EMR Spark with NVMe SSD Storage

This example demonstrates running Spark jobs on EMR on EKS using NVMe instance store SSDs for shuffle storage. This provides the highest I/O performance with sub-millisecond latency, ideal for shuffle-intensive workloads on Graviton instances.

What You'll Learn

How to configure Spark to use NVMe SSD instance stores for shuffle operations
How Karpenter provisions nodes with NVMe SSDs and configures RAID0
When to use NVMe storage vs.
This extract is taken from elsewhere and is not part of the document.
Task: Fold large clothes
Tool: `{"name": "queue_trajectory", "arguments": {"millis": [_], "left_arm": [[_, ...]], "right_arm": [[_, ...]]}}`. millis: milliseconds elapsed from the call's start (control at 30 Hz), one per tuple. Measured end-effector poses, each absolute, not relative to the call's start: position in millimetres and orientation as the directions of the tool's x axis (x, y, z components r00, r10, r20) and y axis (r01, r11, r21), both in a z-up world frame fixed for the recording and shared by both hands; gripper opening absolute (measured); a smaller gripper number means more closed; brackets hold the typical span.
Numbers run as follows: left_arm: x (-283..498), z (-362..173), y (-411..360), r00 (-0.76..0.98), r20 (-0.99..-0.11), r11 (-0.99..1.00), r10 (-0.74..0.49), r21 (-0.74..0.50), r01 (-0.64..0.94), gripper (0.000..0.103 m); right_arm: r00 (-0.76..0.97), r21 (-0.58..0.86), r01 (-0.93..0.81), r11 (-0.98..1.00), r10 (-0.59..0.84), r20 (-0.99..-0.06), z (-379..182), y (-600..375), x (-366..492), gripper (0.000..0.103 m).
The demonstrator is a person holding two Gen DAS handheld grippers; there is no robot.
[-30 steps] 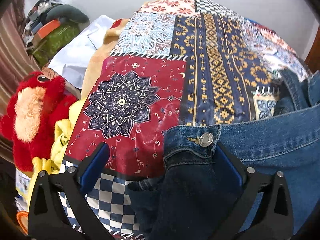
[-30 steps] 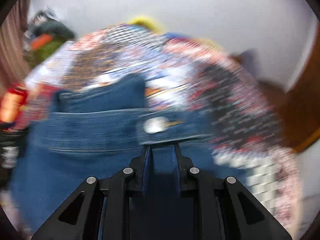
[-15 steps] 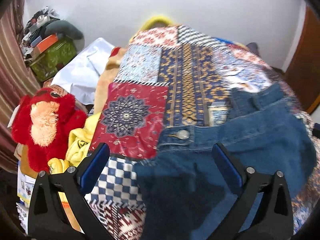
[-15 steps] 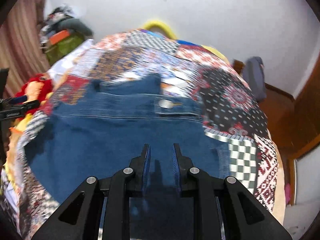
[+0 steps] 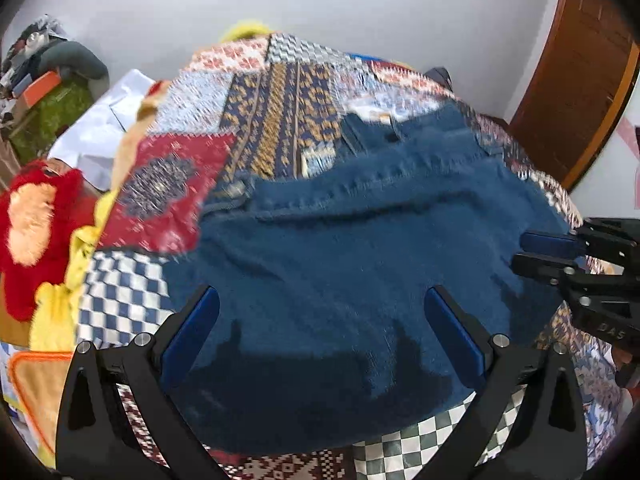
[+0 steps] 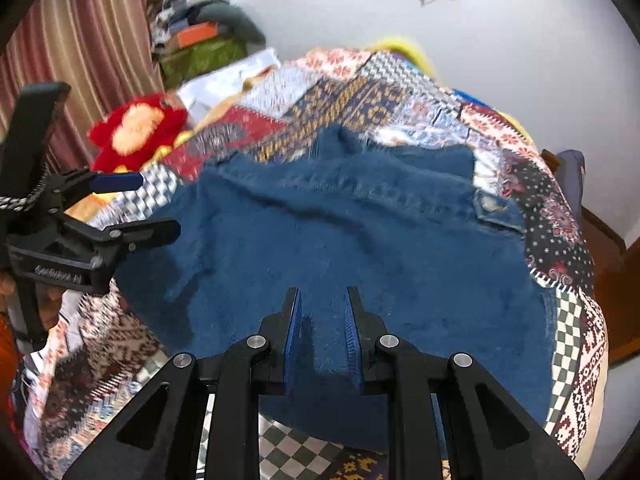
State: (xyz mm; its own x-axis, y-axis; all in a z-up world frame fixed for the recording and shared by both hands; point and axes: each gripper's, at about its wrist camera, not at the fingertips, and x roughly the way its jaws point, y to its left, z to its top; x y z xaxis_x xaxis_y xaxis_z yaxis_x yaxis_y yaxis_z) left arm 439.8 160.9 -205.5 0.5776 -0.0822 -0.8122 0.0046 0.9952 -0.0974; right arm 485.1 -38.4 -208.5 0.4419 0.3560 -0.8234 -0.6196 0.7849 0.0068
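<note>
Left wrist view: patchwork bedspread point(image 5: 256, 120) covers the bed, with the blue denim garment point(image 5: 360, 280) spread flat across its middle. Red plush toy point(image 5: 36, 224) sits off the edge. Left tool point(image 5: 320, 334) gapes wide, gripping nothing; right tool point(image 6: 320, 336) is narrow, a gap showing, both above the denim.

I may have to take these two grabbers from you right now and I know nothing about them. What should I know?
Left gripper: open, holding nothing, above the jeans.
Right gripper: partly open, gripping nothing that I can see.
Jeans: spread flat on the patchwork bedspread, waistband at the far side.
Done: jeans laid out.
Left: all the folding; no fold shows yet.
</note>
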Motion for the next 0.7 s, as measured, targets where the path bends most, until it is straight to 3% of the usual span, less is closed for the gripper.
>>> {"name": "queue_trajectory", "arguments": {"millis": [200, 333, 400, 467, 533, 700], "left_arm": [[446, -254, 158, 0.505, -0.863, 1.0, 0.011, 0.005, -0.014, 0.103], [439, -266, 183, 0.503, -0.863, 0.993, -0.052, -0.099, -0.069, 0.103], [436, -268, 195, 0.502, -0.863, 0.987, -0.057, -0.126, -0.105, 0.103], [430, -270, 201, 0.502, -0.864, 0.986, -0.026, -0.104, -0.128, 0.103], [423, -269, 200, 0.507, -0.861, 0.99, 0.035, -0.04, -0.136, 0.103], [404, -272, 212, 0.499, -0.858, 0.984, 0.123, 0.039, -0.176, 0.103]], "right_arm": [[0.4, -0.056, -0.637, 0.769, 0.268, -0.876, -255, -32, 499, 0.017], [0.413, -0.045, -0.649, 0.759, 0.302, -0.859, -258, -44, 498, 0.018], [0.444, -0.086, -0.645, 0.759, 0.281, -0.851, -259, -47, 495, 0.035], [0.521, -0.18, -0.599, 0.78, 0.209, -0.828, -259, -50, 491, 0.081], [0.56, -0.229, -0.567, 0.791, 0.167, -0.812, -261, -58, 490, 0.086], [0.485, -0.107, -0.542, 0.834, 0.206, -0.85, -267, -92, 497, 0.087]]}}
EBS hostpath or dynamic PVCs
How to verify NVMe storage is mounted and being used

When to Use This Example

Best for:

✅ Shuffle-intensive workloads (large joins, aggregations, sorts)
✅ Ultra-low latency requirements (<1ms)
✅ High-throughput data processing (2.5 GB/s per drive)
✅ Cost-performance optimization with Graviton instances

Not recommended for:

❌ Workloads requiring data persistence (NVMe is ephemeral)
❌ Long-running jobs sensitive to node failures
❌ Regions without NVMe SSD instance availability
❌ Workloads with minimal shuffle operations

Architecture: Local NVMe SSDs

Key Benefits:

🔥 Ultra-High Performance: Up to 2.5 GB/s throughput per drive
⚡ Low Latency: Sub-millisecond latency for I/O operations
💰 Cost Effective: Included with instance price, no additional storage cost
🚀 Graviton Performance: ARM64 processors with superior price-performance

Trade-offs:

⚠️ Ephemeral Storage: Data lost when instance terminates
🔄 Limited Availability: Only on SSD instance types (c6gd, c7gd, m6gd, r6gd, etc.)
📊 Node-Bound: Data tied to specific node

Prerequisites

Deploy EMR on EKS infrastructure: Infrastructure Setup
Karpenter configured with NVMe SSD instance types
Graviton-compatible EMR runtime (ARM64)

What is Shuffle Storage in Spark?

Shuffle storage holds intermediate data during Spark operations like groupBy, join, and reduceByKey. When data is redistributed across executors, it's temporarily stored before being read by subsequent stages.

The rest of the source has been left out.